Als der wichtigste neue historische Motorsportwettbewerb in über 15 Jahren war es grossmäulig angekündigt, das 72. Goodwood Members Meeting vom 29. bis 30. März 2014. Und was geboten wurde, verdient tatsächlich Hochachtung.
Verknüpfung mit der Tradition
Lord March startete den Goodwood Road Racing Club bereits 1998, mit dem Members Meeting knüpfte er an eine Tradition an, die in den Fünfziger- und Sechzigerjahren in Form von 71 Club-Meetings des British Automobile Racing Clubs begründet wurde. Mit der sicherheitsbedingten Schliessung des Goodwood Circuits im Jahr 1966 trat eine 48-jährige Pause ein, die nun sozusagen ein Ende gefunden hat.
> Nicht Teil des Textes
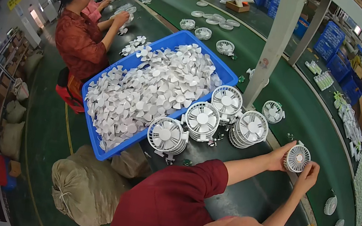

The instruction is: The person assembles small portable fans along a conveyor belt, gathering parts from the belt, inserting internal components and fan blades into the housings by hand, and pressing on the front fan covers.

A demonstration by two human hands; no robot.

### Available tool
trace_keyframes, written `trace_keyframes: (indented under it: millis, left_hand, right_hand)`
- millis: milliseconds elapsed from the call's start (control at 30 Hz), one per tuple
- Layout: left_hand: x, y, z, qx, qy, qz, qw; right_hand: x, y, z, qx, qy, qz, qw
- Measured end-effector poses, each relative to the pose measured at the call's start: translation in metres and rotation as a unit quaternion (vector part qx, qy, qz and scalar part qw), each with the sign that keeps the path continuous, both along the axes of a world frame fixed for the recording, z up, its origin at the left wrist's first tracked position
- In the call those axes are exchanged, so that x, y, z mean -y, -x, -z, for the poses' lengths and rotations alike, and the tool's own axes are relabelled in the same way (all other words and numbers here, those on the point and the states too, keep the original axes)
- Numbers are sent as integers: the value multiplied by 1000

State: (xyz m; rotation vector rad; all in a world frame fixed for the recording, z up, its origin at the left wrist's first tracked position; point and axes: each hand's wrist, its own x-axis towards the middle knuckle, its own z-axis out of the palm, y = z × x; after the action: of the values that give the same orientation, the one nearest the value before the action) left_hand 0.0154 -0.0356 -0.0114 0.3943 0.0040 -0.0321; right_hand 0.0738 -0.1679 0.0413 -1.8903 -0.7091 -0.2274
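At the right end of the bench, over the edge of the green belt, a round white fan housing [297, 159] is held up with its slotted grille in view. My left hand [281, 157] grips it from the left side, the fingers partly hidden behind it. Bent fingers of my right hand [308, 175] close on its lower right rim. Left of my hands stand several stacks of white fan housings with blades inside, the nearest stack [253, 126] beside a pale post. Small green circuit boards [214, 142] with wires lie among the stacks.
A blue bin [111, 153] heaped with white fan blades [146, 91] spans the bench. The pale post [272, 47] rises beside the green belt [295, 102], which carries loose housings and rings. A co-worker [78, 34] sits at the left; a tied sack [85, 187] stands below the bin.
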Motion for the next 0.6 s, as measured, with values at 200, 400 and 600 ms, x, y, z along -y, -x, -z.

Der Anlass stand nur Mitgliedern des Goodwood Road Racing Clubs offen und er versprach Unterhaltung und Action, wie man sich das von den deutlich stärker bevölkerten Goodwood Revival Anlässen gewöhnt ist.
Für die erste neuzeitliche Durchführung hatte man keine Mühen gescheut und ein Feld von rund 400 interessanten Rennfahrzeugen zusammengetrommelt, die in 12 Rennen und drei Demonstrationsläufen artgerecht bewegt wurden.
Ein Rennen nur für Bugattis
Fast 30 Bugattis fanden sich zu einem Marken-Cup zusammen, der als Grover-Williams Trophy für Vorkriegs-Bugattis ausgeschrieben war. 15 Bugatti 35, drei Bugatti 51, aber auch einige Exoten wie ein 57G, ein 39A sowie zwei 59 stürmten los, als die Startflagge gesenkt wurde.
Den Sieg fuhr Knoll-Jones auf einem Bugatti 35B nach Hause, gefolgt von Tom Dark auf einem Bugatti 59/50 B III. Die Rundendurchschnitte bewegten sich deutlich über 130 km/h, gebummelt wurde mit den wertvollen Rennwagen also nicht.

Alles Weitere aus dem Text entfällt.